# Exercise directions:
Where the word "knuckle" occurs in a line of the listing, please copy the line.

# Dataset records:
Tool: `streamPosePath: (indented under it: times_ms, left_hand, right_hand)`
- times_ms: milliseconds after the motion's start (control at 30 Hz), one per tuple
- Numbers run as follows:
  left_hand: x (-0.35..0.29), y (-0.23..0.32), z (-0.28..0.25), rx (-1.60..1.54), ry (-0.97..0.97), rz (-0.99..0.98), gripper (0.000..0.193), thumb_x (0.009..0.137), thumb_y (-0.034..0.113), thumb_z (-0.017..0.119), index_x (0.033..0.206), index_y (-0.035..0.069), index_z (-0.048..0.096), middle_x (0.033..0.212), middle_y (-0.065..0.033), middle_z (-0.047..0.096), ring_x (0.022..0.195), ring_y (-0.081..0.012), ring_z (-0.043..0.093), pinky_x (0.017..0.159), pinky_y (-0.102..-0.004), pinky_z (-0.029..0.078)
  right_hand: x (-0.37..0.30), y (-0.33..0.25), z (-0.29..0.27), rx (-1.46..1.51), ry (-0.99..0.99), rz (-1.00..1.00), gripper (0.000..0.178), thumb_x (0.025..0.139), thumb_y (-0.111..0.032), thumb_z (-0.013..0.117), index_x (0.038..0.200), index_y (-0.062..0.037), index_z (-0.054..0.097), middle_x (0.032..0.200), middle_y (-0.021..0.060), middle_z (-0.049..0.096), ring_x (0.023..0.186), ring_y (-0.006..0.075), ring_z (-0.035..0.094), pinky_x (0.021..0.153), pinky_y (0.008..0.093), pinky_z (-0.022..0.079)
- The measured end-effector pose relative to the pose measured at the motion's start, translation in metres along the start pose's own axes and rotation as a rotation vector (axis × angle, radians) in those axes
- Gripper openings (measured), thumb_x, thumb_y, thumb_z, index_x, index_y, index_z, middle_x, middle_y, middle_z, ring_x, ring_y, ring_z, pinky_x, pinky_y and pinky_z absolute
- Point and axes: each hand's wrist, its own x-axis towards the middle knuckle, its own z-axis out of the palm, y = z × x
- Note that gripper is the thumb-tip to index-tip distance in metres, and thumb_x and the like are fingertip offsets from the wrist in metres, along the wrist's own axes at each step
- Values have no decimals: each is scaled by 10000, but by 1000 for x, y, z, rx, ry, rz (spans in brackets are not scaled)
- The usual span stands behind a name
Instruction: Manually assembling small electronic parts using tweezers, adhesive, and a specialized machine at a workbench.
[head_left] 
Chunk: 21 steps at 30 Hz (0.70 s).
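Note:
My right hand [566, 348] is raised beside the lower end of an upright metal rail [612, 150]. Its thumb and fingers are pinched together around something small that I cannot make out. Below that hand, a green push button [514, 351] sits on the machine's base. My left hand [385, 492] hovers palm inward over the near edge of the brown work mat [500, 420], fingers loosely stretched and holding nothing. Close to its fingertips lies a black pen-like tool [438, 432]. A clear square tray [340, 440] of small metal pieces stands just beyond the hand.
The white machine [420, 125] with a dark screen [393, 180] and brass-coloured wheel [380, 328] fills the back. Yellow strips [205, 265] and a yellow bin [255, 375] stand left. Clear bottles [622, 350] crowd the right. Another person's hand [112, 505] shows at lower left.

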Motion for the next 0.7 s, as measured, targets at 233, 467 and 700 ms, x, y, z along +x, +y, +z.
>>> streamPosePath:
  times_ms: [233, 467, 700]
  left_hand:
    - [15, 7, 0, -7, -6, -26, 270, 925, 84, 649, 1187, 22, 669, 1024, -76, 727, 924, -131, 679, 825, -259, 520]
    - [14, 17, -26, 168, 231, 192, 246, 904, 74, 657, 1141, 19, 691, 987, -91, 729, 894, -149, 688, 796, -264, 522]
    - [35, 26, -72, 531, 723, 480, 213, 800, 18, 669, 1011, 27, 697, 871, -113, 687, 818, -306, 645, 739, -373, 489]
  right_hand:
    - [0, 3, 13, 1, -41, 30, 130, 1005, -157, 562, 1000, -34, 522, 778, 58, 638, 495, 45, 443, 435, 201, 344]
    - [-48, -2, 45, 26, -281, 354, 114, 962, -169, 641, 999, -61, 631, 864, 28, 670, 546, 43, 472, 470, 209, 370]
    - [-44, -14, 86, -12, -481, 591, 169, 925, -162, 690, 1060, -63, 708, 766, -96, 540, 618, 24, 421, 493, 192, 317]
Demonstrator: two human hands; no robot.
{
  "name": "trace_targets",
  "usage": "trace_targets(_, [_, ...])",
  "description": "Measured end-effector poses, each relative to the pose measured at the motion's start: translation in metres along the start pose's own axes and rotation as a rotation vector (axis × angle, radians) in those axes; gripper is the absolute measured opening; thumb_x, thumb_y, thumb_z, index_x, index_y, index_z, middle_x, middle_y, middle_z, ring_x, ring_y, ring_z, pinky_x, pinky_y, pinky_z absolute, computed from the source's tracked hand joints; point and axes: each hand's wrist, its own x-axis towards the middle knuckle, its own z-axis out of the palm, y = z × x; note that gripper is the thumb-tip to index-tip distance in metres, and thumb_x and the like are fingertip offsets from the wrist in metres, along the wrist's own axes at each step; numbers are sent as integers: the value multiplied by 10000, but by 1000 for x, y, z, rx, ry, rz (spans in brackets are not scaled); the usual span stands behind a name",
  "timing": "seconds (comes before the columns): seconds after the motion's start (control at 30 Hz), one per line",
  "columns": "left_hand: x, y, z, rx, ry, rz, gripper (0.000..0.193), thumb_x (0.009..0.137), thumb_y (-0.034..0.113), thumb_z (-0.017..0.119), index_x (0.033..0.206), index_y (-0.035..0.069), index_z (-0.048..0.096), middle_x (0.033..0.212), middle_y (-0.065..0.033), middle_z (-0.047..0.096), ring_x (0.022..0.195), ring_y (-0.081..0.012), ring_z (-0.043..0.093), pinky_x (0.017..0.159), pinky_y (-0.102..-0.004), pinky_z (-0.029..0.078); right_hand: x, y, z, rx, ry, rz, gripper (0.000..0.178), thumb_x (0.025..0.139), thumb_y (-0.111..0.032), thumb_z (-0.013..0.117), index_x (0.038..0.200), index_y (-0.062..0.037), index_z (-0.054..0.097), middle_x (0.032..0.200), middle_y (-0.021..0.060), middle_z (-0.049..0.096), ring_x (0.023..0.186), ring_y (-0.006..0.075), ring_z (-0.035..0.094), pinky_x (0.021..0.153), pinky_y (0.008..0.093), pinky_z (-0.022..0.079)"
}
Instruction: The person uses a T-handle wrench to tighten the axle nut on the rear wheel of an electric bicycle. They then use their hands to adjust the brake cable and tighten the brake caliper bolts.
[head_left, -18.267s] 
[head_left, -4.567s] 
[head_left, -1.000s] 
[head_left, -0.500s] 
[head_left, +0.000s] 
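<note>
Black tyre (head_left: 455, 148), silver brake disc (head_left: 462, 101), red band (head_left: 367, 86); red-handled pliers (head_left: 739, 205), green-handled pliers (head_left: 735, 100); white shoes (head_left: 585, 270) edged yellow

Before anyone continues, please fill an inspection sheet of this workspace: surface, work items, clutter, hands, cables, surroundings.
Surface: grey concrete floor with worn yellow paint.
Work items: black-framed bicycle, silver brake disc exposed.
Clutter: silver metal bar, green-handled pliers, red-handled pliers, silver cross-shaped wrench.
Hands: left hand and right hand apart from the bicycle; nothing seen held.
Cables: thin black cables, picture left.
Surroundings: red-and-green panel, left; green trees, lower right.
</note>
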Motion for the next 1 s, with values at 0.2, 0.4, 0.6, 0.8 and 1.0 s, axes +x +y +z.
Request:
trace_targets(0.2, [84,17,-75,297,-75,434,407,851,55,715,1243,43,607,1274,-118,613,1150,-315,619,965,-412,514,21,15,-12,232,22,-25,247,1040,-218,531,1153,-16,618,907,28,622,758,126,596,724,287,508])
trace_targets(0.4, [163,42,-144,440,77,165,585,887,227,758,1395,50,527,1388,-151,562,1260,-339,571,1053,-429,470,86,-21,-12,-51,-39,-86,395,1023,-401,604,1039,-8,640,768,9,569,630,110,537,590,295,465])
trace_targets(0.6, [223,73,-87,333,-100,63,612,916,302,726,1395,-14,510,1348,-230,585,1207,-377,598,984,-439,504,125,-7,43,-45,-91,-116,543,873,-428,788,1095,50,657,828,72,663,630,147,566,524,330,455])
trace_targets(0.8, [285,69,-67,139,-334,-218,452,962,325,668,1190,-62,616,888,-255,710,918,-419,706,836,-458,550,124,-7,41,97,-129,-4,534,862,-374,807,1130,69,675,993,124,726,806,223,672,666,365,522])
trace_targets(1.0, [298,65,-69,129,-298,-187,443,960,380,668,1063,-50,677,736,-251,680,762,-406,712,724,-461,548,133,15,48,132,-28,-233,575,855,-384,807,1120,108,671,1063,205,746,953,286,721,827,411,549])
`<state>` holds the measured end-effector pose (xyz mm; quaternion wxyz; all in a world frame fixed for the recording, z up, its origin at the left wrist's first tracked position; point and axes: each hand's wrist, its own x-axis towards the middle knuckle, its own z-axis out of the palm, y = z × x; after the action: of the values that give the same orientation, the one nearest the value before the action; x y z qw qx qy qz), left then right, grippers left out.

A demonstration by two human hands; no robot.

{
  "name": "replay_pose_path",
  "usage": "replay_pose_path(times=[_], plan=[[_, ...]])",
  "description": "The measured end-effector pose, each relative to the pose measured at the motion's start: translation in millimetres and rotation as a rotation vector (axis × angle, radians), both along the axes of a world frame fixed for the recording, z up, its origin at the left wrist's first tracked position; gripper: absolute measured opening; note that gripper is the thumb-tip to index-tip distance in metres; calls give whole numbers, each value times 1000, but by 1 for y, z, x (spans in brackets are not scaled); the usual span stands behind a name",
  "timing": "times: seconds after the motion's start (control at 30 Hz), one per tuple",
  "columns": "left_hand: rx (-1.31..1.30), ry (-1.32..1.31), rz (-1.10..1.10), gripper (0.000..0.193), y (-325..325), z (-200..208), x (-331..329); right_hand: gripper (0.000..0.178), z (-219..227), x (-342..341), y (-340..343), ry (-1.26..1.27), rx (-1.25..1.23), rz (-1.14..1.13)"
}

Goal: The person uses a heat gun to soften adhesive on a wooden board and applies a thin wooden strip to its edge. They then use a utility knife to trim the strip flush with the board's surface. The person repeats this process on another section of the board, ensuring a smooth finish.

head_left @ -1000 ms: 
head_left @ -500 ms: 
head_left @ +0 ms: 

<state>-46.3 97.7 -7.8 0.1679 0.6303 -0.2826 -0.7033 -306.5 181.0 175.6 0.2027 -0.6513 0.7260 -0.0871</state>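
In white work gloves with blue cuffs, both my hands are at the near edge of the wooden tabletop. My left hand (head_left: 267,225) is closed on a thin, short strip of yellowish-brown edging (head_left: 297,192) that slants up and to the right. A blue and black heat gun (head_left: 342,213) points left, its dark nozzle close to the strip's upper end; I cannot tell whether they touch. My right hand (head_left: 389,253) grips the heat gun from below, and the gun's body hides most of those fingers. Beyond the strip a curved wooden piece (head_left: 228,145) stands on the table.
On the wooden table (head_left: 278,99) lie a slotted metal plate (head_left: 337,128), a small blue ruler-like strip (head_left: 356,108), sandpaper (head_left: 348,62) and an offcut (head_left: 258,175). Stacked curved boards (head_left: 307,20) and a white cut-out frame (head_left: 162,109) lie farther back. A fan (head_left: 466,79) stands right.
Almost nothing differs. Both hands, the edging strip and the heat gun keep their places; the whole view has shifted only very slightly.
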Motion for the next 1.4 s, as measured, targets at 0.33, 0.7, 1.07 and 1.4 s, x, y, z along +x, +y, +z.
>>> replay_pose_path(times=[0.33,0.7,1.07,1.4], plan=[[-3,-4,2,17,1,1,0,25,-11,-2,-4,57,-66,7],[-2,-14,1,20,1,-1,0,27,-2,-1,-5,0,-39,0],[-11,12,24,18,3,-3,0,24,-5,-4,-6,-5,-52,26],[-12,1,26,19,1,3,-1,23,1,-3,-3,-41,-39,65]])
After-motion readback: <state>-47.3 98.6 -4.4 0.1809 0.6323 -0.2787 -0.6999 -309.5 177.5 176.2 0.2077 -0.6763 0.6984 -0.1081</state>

# Task output:
- Point and axes: each hand's wrist, its own x-axis towards the middle knuckle, its own z-axis out of the palm, y = z × x
  "description": "Measured end-effector poses, each relative to the pose measured at the motion's start: translation in metres along the start pose's own axes and rotation as a rotation vector (axis × angle, radians) in those axes; gripper is the absolute measured opening; thumb_x, thumb_y, thumb_z, index_x, index_y, index_z, middle_x, middle_y, middle_z, ring_x, ring_y, ring_z, pinky_x, pinky_y, pinky_z absolute, computed from the source's tracked hand joints; point and axes: each hand's wrist, its own x-axis towards the middle knuckle, its own z-axis out of the palm, y = z × x; note that gripper is the thumb-tip to index-tip distance in metres, and thumb_x and the like are fingertip offsets from the wrist in metres, along the wrist's own axes at each step; numbers are sent as integers: the value multiplied by 10000, but by 1000 for x, y, z, rx, ry, rz (spans in brackets are not scaled); the usual span stands behind a name",
`<state>` holds the measured end-effector pose (xyz mm; quaternion wxyz; all in a world frame fixed for the recording, z up, its origin at the left wrist's first tracked position; point and axes: each hand's wrist, its own x-axis towards the middle knuckle, its own z-axis out of the palm, y = z × x; after the action: of the values that give the same orientation, the one nearest the value before the action; x y z qw qx qy qz), left then right, grippers left out.

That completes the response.